In the United States, Americans with no religion are becoming as important a constituency to the Democratic Party as religious conservatives are to the Republican Party. The “nones,” who overwhelmingly support abortion rights and gay marriage, comprise about a quarter of voters who are registered as Democrats or lean toward the party.

Roman Catholic and other religious conservatives have found themselves on the losing side of culture war battles that a few decades ago they could have won. Gay marriage has been legalized in Belgium, Spain, Canada, Portugal, Argentina and other countries.

Standouts remain, not least in Russia, where 20 gay rights campaigners and militant Orthodox Christian activists were arrested Friday in Moscow near the Russian Duma as it overwhelmingly backed a bill that would ban “homosexual propaganda.”

In Israel, there is a protracted culture war between secular and ultra-Orthodox Israelis, especially in Jerusalem.

Within religions, clergy are facing a crisis of authority caused in part by the Internet. Rank-and-file believers are as likely to turn to Google for information about faith as they are to seek guidance from recognized scholars.

The issue has been especially vexing in the fight against Islamic extremism. Muslim religious edicts, or fatwas, have proliferated across the Internet, along with YouTube video lectures, where dangerous teachings are presented as mainstream religious thought.

In response, many religious groups have been beefing up their online presence, holding lectures and worship services on Facebook and other platforms that include live chats with pastors, study of scriptures and virtual baptisms conducted via Skype.

Meanwhile, religious freedom is an increasingly important consideration in international policy making.

In a study tracking freedom of religion worldwide over three years, Pew found that three-quarters of the world’s population live in countries with tight government restrictions on religious expression.

In Pakistan, Islamist groups have pushed through laws that marginalized Christians and other religious minorities. In Egypt, where the Coptic Christian minority has persistently faced discrimination, violence has flared more frequently between Christians and Muslims following the Arab Spring uprisings. Radical Islamists are behind deadly violence in Mali, Nigeria, the Philippines and elsewhere.

At several of the Davos meetings, speakers debated the consequences of the rise of political Islam across the Middle East as a result of the Arab Spring. Is there something in Islam that is antithetical to liberal values? Definitely not, insisted former Arab League secretary-general Amr Moussa and Turkish foreign minister Ahmet Davutoglu; these are distortions of Islam.

Mohammed Ashmawey, head of an Islamic charity, argued that faith-based charities were behind much of the health care system in his native Egypt.

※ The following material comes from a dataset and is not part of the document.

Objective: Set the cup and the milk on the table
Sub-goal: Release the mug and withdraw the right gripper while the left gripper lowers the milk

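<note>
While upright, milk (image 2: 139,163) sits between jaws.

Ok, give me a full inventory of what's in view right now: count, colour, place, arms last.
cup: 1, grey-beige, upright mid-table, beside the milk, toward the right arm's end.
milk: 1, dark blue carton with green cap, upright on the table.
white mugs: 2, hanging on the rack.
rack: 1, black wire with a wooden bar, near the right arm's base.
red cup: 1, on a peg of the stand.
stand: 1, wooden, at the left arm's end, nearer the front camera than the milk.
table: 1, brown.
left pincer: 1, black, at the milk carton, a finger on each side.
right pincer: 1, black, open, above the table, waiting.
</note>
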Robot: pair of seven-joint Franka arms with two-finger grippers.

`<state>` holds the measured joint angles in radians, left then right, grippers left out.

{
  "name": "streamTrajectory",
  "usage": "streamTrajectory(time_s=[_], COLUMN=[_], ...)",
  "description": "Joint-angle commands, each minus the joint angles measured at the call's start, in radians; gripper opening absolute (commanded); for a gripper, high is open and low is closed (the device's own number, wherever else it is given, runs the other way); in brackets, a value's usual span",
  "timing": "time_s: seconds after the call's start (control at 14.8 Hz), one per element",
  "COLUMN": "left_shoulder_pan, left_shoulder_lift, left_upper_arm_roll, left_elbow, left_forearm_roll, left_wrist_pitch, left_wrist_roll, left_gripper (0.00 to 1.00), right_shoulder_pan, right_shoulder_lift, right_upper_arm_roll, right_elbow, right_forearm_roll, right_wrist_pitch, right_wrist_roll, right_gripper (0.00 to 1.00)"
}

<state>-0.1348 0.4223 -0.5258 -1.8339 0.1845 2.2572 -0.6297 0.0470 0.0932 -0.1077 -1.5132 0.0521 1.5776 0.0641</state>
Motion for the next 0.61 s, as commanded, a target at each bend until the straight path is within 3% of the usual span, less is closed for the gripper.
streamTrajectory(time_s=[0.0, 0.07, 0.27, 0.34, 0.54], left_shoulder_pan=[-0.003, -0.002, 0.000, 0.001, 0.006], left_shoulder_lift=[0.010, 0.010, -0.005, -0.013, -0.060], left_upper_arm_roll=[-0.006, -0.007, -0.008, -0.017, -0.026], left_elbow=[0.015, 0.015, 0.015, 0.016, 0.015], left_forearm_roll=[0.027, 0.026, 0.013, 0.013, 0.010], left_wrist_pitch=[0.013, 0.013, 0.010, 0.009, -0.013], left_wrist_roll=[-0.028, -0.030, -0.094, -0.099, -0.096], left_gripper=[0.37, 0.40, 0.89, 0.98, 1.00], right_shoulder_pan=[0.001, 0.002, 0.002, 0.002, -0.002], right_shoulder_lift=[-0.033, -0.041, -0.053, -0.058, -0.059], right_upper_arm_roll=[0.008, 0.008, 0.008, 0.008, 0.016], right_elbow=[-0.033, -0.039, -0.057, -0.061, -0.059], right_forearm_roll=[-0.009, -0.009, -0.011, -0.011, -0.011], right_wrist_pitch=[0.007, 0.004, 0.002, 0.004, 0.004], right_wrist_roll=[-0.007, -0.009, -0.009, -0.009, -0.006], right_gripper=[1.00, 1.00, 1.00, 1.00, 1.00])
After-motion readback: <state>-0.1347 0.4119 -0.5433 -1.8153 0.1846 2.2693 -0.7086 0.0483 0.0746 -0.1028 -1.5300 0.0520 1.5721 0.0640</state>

He drew support from Rabbi David Saperstein, a Reform Jewish leader from the United States, who acknowledged that religion was a force for bad as well as good.

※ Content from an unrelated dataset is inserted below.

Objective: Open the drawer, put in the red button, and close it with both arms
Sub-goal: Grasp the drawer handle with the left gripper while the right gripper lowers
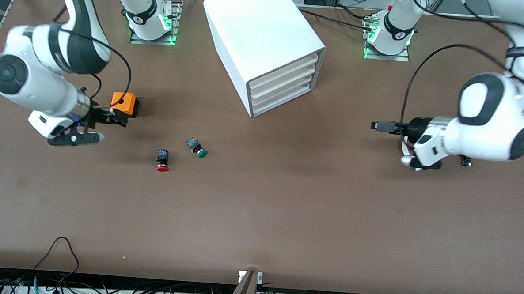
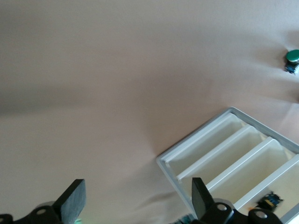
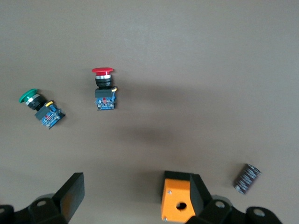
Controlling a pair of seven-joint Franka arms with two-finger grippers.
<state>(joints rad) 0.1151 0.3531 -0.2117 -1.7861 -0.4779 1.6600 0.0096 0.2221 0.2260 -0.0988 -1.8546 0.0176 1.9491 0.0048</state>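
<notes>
The red button (image 1: 163, 160) (image 3: 103, 88) lies on its side on the brown table, nearer the front camera than the orange cube. The white cabinet (image 1: 266, 41) stands at the robots' side of the table with its four drawer fronts (image 1: 282, 84) (image 2: 229, 158) all pushed in. My right gripper (image 1: 115, 116) (image 3: 135, 198) hangs open beside the orange cube, holding nothing. My left gripper (image 1: 380, 125) (image 2: 138, 200) is open and empty above bare table, toward the left arm's end, pointing at the cabinet.
A green-capped button (image 1: 198, 147) (image 3: 39, 106) lies beside the red one, toward the cabinet. The orange cube with a hole (image 1: 123, 103) (image 3: 177, 198) sits just inside one right finger. A small dark cylinder (image 3: 246, 178) lies near the cube.
</notes>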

On balance though, he said it was “immensely positive.”

Sania Nishtar, a Pakistani health care activist, almost jumped out of her seat.

“The interplay of religion and politics is very exploitative,” she said.

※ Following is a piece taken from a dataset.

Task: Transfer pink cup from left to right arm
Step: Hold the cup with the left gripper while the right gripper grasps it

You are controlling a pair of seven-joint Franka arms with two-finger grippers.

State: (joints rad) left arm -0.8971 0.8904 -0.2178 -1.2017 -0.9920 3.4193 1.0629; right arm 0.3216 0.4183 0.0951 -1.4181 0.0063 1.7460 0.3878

She argued that religion was behind the absence of family planning in much of the developing world and that clerical objections were raised against even vaccinations.

Like much of the discussions at Davos, this one yielded mostly an agreement to disagree.

Krauss, a militant secularist, said he was open to tweaking his views.

If the stars realigned in the night sky to spell out the words “I am here,” Krauss said he would reassess.

AP Religion Writer Rachel Zoll reported from New York.